**Your goal**: Write out the data once more, exactly as it reads.
Segment Start: Dataset extract
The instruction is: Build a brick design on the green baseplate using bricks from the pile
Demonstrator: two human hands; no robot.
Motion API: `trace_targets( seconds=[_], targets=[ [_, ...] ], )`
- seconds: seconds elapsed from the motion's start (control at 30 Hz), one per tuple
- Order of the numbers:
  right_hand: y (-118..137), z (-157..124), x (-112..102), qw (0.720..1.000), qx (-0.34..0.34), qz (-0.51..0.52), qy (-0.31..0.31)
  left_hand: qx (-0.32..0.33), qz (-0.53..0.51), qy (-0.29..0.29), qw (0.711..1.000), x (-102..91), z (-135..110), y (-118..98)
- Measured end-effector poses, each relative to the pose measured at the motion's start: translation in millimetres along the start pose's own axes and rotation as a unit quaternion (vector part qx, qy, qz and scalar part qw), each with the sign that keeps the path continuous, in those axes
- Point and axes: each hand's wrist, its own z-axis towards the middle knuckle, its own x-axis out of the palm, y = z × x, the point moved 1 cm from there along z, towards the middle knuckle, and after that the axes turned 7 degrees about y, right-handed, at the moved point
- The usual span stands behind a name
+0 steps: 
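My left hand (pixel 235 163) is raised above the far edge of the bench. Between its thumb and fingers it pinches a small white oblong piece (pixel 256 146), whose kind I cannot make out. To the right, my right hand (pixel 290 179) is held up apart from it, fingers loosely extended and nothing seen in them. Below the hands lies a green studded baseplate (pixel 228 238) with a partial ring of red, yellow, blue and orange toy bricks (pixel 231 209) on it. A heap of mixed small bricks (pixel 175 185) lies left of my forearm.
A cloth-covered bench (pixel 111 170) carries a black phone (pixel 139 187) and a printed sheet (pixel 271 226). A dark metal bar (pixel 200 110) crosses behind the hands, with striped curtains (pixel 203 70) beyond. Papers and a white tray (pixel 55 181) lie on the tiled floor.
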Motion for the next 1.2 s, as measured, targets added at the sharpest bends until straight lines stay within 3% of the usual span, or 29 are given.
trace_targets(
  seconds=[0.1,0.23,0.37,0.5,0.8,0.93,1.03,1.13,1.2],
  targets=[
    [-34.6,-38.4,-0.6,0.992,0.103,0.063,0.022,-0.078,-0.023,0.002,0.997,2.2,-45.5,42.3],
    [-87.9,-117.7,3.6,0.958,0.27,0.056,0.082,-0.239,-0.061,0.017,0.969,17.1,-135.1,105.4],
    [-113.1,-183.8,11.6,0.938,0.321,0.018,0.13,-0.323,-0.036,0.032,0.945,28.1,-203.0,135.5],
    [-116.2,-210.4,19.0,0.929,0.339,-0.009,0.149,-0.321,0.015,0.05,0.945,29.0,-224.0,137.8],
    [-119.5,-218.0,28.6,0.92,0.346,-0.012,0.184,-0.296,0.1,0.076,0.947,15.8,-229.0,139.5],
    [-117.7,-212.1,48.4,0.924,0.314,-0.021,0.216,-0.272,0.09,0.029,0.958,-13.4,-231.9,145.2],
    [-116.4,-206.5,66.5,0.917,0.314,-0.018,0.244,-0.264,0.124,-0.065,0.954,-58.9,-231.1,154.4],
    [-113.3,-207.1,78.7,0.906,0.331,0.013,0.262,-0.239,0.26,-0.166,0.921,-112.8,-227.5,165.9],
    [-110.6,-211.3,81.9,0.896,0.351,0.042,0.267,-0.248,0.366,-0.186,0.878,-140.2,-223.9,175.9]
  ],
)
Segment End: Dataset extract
**Exercise output**:
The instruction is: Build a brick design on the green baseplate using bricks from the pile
Demonstrator: two human hands; no robot.
Motion API: `trace_targets( seconds=[_], targets=[ [_, ...] ], )`
- seconds: seconds elapsed from the motion's start (control at 30 Hz), one per tuple
- Order of the numbers:
  right_hand: y (-118..137), z (-157..124), x (-112..102), qw (0.720..1.000), qx (-0.34..0.34), qz (-0.51..0.52), qy (-0.31..0.31)
  left_hand: qx (-0.32..0.33), qz (-0.53..0.51), qy (-0.29..0.29), qw (0.711..1.000), x (-102..91), z (-135..110), y (-118..98)
- Measured end-effector poses, each relative to the pose measured at the motion's start: translation in millimetres along the start pose's own axes and rotation as a unit quaternion (vector part qx, qy, qz and scalar part qw), each with the sign that keeps the path continuous, in those axes
- Point and axes: each hand's wrist, its own z-axis towards the middle knuckle, its own x-axis out of the palm, y = z × x, the point moved 1 cm from there along z, towards the middle knuckle, and after that the axes turned 7 degrees about y, right-handed, at the moved point
- The usual span stands behind a name
+0 steps: 
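My left hand (pixel 235 163) is raised above the far edge of the bench. Between its thumb and fingers it pinches a small white oblong piece (pixel 256 146), whose kind I cannot make out. To the right, my right hand (pixel 290 179) is held up apart from it, fingers loosely extended and nothing seen in them. Below the hands lies a green studded baseplate (pixel 228 238) with a partial ring of red, yellow, blue and orange toy bricks (pixel 231 209) on it. A heap of mixed small bricks (pixel 175 185) lies left of my forearm.
A cloth-covered bench (pixel 111 170) carries a black phone (pixel 139 187) and a printed sheet (pixel 271 226). A dark metal bar (pixel 200 110) crosses behind the hands, with striped curtains (pixel 203 70) beyond. Papers and a white tray (pixel 55 181) lie on the tiled floor.
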Motion for the next 1.2 s, as measured, targets added at the sharpest bends until straight lines stay within 3% of the usual span, or 29 are given.
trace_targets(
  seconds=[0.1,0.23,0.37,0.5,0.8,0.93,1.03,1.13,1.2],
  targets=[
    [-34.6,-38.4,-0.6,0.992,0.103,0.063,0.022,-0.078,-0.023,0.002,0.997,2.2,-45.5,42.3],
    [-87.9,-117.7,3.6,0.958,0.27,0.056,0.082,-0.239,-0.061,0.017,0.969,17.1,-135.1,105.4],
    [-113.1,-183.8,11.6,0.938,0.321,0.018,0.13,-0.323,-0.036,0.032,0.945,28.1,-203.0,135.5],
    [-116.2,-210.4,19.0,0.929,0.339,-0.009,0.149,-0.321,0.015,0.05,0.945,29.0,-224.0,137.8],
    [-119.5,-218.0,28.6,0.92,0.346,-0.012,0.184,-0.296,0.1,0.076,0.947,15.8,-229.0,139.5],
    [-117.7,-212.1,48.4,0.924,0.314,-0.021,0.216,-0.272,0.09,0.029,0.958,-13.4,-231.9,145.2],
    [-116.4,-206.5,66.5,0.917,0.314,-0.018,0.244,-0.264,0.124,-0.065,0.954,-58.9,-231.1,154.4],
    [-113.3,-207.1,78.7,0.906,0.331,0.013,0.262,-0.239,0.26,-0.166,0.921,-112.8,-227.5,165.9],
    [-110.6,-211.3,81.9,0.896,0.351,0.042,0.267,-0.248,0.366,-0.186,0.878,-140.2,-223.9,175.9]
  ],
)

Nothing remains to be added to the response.